◆ Description of the task: Stopping right after the line with "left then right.", please reproduce the material below exactly from its first line.

◆ Available data:
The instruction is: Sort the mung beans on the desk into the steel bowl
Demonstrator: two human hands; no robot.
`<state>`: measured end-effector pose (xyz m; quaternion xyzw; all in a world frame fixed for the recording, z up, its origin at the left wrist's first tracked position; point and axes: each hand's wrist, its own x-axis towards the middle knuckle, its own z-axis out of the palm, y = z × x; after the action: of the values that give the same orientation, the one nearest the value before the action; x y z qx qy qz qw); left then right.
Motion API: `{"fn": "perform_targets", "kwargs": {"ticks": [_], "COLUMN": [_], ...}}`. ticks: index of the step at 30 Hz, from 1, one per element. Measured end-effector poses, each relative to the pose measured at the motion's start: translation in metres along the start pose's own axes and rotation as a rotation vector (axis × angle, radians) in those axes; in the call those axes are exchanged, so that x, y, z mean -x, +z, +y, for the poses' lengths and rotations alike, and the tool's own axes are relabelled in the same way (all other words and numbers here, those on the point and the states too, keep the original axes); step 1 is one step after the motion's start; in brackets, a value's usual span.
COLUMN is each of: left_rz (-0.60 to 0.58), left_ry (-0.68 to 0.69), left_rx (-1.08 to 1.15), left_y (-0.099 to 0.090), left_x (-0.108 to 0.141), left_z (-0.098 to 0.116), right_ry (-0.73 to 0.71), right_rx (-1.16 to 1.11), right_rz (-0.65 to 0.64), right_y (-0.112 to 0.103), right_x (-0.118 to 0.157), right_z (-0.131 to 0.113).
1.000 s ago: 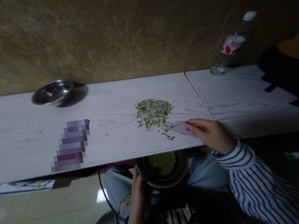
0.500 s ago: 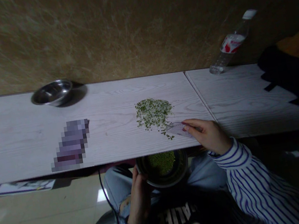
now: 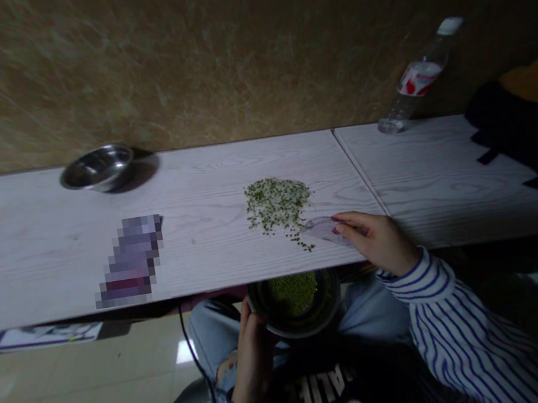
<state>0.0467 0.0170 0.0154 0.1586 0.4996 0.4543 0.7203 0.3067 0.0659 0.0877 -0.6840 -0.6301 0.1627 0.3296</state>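
Note:
Between the thumb and fingers of my right hand (image 3: 376, 239) is a clear protractor (image 3: 326, 230), held low at the table top. Its left end lies beside a few stray green beans at the lower edge of a pile of green beans mixed with white grains (image 3: 276, 202). Under the table's front edge, my left hand (image 3: 254, 345) grips the left rim of a metal bowl (image 3: 333, 310) over my lap. Inside the bowl lie many green beans (image 3: 295, 294). The table hides the bowl's far rim.
A second metal bowl (image 3: 99, 171) stands at the back left of the table (image 3: 215, 250). Nearer the front lies a pixelated flat object (image 3: 131, 259). At the back right stands a plastic bottle (image 3: 415, 80), with a dark and orange cloth item (image 3: 531, 128) further right.
My right hand and the protractor have shifted very slightly right in the picture, as has the whole view. The bean pile looks the same, and my left hand keeps its grip on the bowl.

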Motion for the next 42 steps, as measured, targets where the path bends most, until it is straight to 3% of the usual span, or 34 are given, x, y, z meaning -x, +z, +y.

◆ Output of the task:
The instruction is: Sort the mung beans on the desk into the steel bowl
Demonstrator: two human hands; no robot.
`<state>`: measured end-effector pose (xyz m; quaternion xyzw; all in a world frame fixed for the recording, z up, its origin at the left wrist's first tracked position; point and axes: each hand's wrist, its own x-axis towards the middle knuckle, its own z-axis out of the palm, y = z × x; after the action: of the values that give the same orientation, the one nearest the value before the action; x y z qx qy qz qw); left then right.

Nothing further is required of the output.